Crucially, however, the enforcement of these rights will no longer be through the CJEU, and the TCA's provisions on suspending or terminating measures due to non-compliance – deliberately a political rather than a judicial process – are something of a blunt instrument. Hence, the watering-down of these measures, with its undoubted cost in terms of effectiveness of law enforcement, is a price the UK has paid for excluding CJEU jurisdiction.
The prospect of divergence
By signing up to AML and CTF commitments in the TCA, meanwhile, the UK has given up some, though not all, of its freedom to depart from the MLDs that are in force at present.
Though this leaves open the prospect of future divergence on the detail – and, importantly, decouples the UK from EU efforts to centralise AML enforcement – it is notably separate from the question of whether the UK's financial services will continue to be recognised as ‘equivalent' to the EU's, to which AML standards will surely be an important factor.
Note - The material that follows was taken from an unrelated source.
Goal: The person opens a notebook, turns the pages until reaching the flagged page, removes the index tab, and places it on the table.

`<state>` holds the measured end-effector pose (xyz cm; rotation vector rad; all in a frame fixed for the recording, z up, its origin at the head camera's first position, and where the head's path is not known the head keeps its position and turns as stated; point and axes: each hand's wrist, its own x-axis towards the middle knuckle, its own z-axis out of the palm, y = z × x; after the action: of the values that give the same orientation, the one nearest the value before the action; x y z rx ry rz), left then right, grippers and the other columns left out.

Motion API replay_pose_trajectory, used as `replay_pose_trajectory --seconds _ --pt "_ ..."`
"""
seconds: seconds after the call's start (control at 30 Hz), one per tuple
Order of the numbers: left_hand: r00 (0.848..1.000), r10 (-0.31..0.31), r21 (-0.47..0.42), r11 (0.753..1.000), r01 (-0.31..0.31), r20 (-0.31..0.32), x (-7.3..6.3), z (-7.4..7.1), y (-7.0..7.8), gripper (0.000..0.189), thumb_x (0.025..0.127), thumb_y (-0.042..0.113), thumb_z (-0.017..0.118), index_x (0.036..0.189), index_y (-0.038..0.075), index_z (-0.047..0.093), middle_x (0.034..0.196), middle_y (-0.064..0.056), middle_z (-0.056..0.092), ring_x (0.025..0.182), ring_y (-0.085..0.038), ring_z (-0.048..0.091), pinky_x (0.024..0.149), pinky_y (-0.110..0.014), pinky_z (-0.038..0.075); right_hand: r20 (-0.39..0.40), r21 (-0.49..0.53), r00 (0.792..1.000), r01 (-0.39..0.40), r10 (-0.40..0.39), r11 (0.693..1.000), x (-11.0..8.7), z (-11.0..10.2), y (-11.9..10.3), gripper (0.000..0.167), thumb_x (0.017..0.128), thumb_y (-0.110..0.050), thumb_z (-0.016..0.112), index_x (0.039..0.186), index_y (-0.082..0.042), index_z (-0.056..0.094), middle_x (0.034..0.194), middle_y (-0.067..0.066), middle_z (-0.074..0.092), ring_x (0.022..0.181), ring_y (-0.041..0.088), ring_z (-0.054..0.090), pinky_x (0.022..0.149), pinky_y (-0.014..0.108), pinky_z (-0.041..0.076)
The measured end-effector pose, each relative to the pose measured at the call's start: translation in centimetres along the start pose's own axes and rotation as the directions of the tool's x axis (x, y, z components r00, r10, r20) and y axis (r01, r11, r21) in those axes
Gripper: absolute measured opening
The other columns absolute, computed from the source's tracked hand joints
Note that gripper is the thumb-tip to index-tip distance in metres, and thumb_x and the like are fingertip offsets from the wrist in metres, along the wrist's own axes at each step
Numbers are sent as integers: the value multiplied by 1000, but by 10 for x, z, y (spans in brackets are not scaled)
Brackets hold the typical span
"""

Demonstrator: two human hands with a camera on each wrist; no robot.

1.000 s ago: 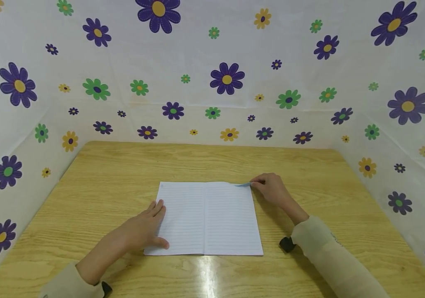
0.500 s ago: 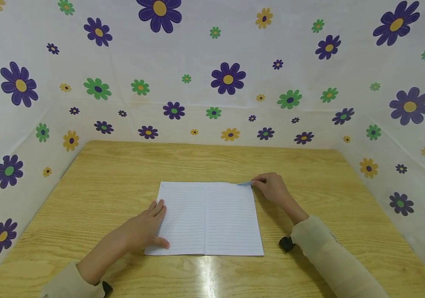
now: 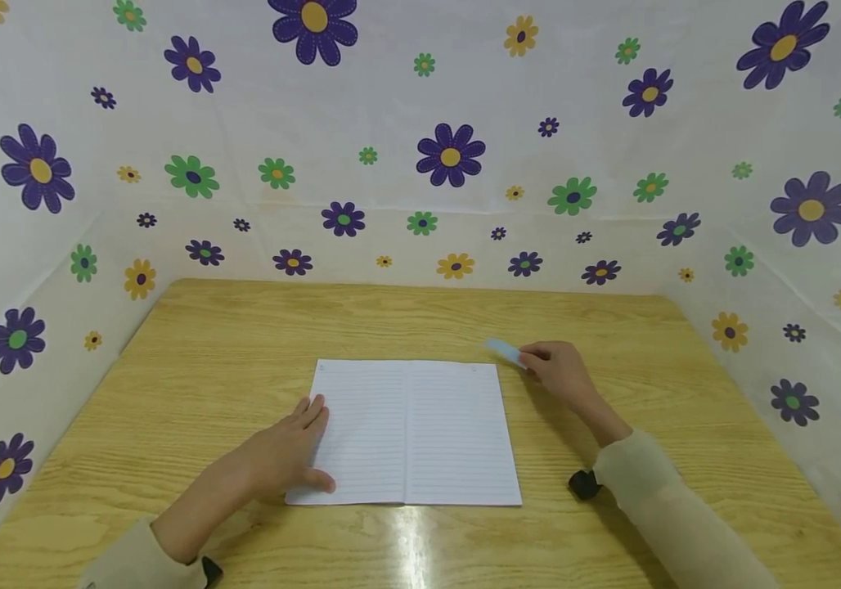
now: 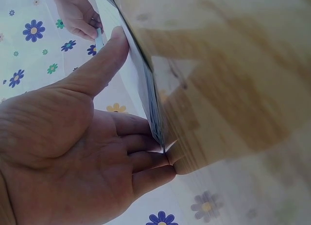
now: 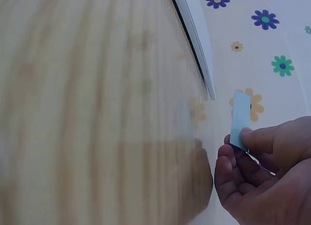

Finally, the lack of any formal commitment to continued EU/UK cooperation on the subject of sanctions may also have an impact on financial crime measures. As each party pursues its separate path on sanctions, including against those suspected of misappropriating state funds, the risks are twofold: first, that affected businesses will find it harder to comply; and second, that the signalling and deterrent effects are lessened when Europe ceases to speak with one voice.
A glimmer of hope
The overall impression of these impacts, from a financial crime point of view, is, therefore, gloomy. Perhaps the best that can be said is that, while the barriers to closer cooperation are far from trivial, the clear advantages to law enforcement of going beyond the terms of the TCA make it likely that we will, in time, start to do so – when, perhaps, the UK sees that staying in lockstep with the GDPR, MLDs, or EU sanctions is in its interests after all.
Indeed, by devising a mechanism for third states to work so closely with the EU on criminal justice, without having to commit to free movement, CJEU jurisdiction, or other supposed ‘downsides' of membership, the TCA may have set a useful precedent for other countries to follow in future. Time will tell whether others seek to follow the UK's example.